▶ [Task to complete]:
Please give back each line below unchanged; none of the pictures should appear.

╔══

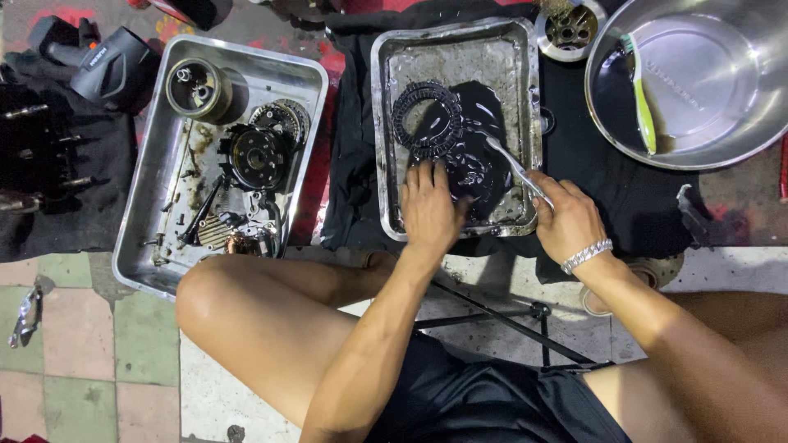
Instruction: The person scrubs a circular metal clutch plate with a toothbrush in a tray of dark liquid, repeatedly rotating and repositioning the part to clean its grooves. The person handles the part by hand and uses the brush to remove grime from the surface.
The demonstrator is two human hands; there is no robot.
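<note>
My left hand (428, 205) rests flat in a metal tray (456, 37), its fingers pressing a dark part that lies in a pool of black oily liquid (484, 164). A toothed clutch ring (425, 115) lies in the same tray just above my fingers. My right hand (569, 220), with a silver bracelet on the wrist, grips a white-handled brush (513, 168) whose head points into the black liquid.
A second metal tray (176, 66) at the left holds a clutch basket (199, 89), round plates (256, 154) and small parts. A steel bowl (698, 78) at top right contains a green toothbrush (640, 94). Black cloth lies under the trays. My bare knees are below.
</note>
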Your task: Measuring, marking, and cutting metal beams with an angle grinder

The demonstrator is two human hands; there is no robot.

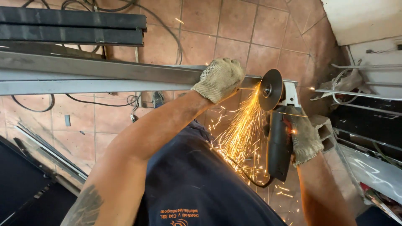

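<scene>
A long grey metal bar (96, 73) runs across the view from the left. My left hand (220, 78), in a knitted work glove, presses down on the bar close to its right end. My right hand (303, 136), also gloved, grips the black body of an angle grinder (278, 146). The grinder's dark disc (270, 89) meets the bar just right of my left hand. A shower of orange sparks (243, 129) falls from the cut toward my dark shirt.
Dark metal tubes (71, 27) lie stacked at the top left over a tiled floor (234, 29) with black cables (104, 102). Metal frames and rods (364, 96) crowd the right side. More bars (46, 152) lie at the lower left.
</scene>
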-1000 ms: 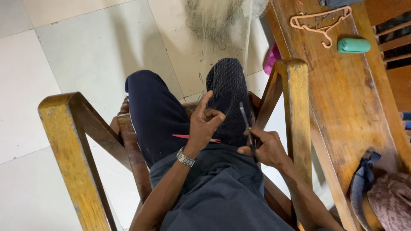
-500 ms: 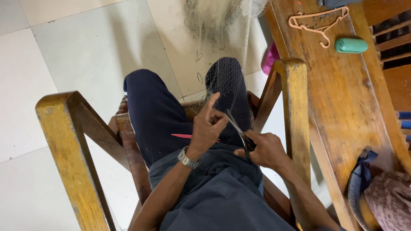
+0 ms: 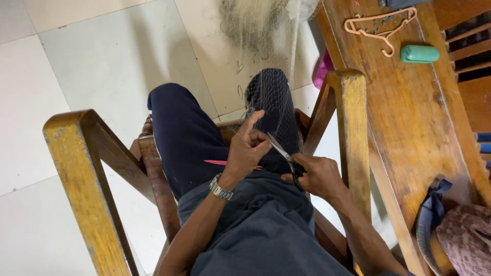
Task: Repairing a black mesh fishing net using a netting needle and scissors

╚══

▶ [Written answer]:
Instruction: The person scrubs a circular metal clutch plate with a toothbrush in a tray of dark liquid, repeatedly rotating and repositioning the part to clean its grooves. The person handles the part by hand and uses the brush to remove grime from the surface.
The demonstrator is two human hands; there is no robot.
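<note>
My left hand (428, 205) rests flat in a metal tray (456, 37), its fingers pressing a dark part that lies in a pool of black oily liquid (484, 164). A toothed clutch ring (425, 115) lies in the same tray just above my fingers. My right hand (569, 220), with a silver bracelet on the wrist, grips a white-handled brush (513, 168) whose head points into the black liquid.
A second metal tray (176, 66) at the left holds a clutch basket (199, 89), round plates (256, 154) and small parts. A steel bowl (698, 78) at top right contains a green toothbrush (640, 94). Black cloth lies under the trays. My bare knees are below.
</note>
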Your task: Measuring, marking, and cutting metal beams with an angle grinder

The demonstrator is two human hands; there is no robot.


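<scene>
A long grey metal bar (96, 73) runs across the view from the left. My left hand (220, 78), in a knitted work glove, presses down on the bar close to its right end. My right hand (303, 136), also gloved, grips the black body of an angle grinder (278, 146). The grinder's dark disc (270, 89) meets the bar just right of my left hand. A shower of orange sparks (243, 129) falls from the cut toward my dark shirt.
Dark metal tubes (71, 27) lie stacked at the top left over a tiled floor (234, 29) with black cables (104, 102). Metal frames and rods (364, 96) crowd the right side. More bars (46, 152) lie at the lower left.
</scene>
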-1000 ms: 
-500 ms: 
+0 ms: 
Task: Repairing a black mesh fishing net using a netting needle and scissors

The requested output is now complete.